Company’s shake-up and identity crisis 

Barry Smitherman, one of two newly appointed directors at NRG Energy, has called climate change “a hoax” in the past. He’s now in position to make major decisions for a company with significant renewable energy investments on hand. So goes the ideological crossroads facing the second largest power company in the U.S. right now.

Barry Smitherman. —Twitter photo

Most of NRG’s production still comes from coal and gas sources. However, it has recently made sizable investments in both wind and solar. In 2014, it set a goal of cutting its emissions in half by 2030. It also grabbed headlines last week upon completion of a 20 MW solar project in the California Sonoran Desert that will power Cisco’s headquarters.

Much of what is at loggerheads here is the emphasis on consumers vs. investors. NRG was balanced in anticipating a renewable energy-filled future, but it focused on marketing this strategy towards its consumers (see: NRG Home) instead of placating its investors.

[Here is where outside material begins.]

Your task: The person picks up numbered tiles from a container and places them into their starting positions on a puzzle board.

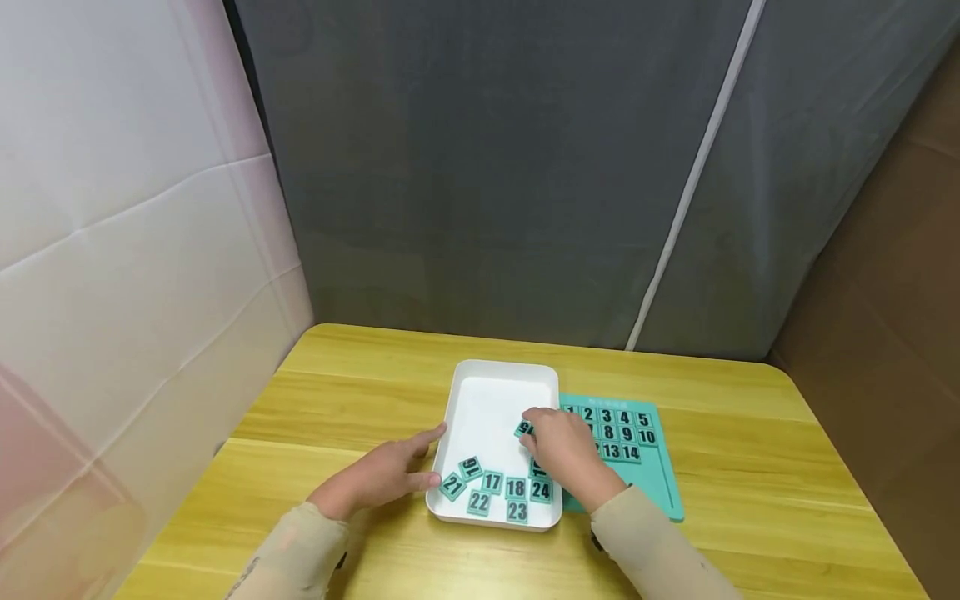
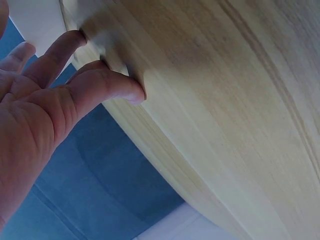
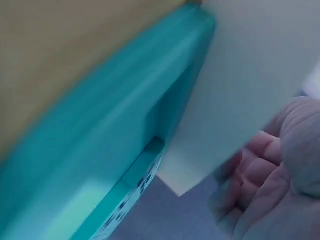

Investment firm Elliot Management, along with Bluescape Energy Partners, control almost 10 percent of the company. The firm says NRG (headquartered in Princeton, N.J., but with a major corporate location in Houston) chose Smitherman for its board because of his deep knowledge of Texas, where the company has about a quarter of its generation capacity and is the largest competitive retail energy provider, according to the Financial Times. But many think the move indicates an intentional change of focus—one that diagrams how difficult it is for companies to play both sides of the fence when it comes to power generation. Travis Hoium of The Motley Fool, for example, wrote back in late February:

“Don’t be fooled: NRG Energy is heading for a breakup because dirty and clean energy just can’t live together.”

Hoium presents the bigger picture here. In the era of Trump, with companies grappling for position against great uncertainty, pressure has multiplied as to “choosing sides” on almost everything…and sourcing your company’s energy is one of the main battlefields. It’s become much harder to split the difference—invest in promising renewable energy projects while harboring doubts of climate change’s legitimacy—especially in the eyes of the public. NRG’s latest combatant is New York City comptroller Scott Stringer, who on April 6 wrote an open letter calling for Smitherman’s resignation. Stringer’s concern was, in short, a gross conflict of interest within the company.

NRG’s first quarter of 2017 seemingly reflects this; as it appears they’ll be in need of a comeback to win the financial year after a reported loss of $203 million. It seems that in the current climate (pun intended), a business must make a choice. Either stick with traditional energy sources, or go all in on ‘green’.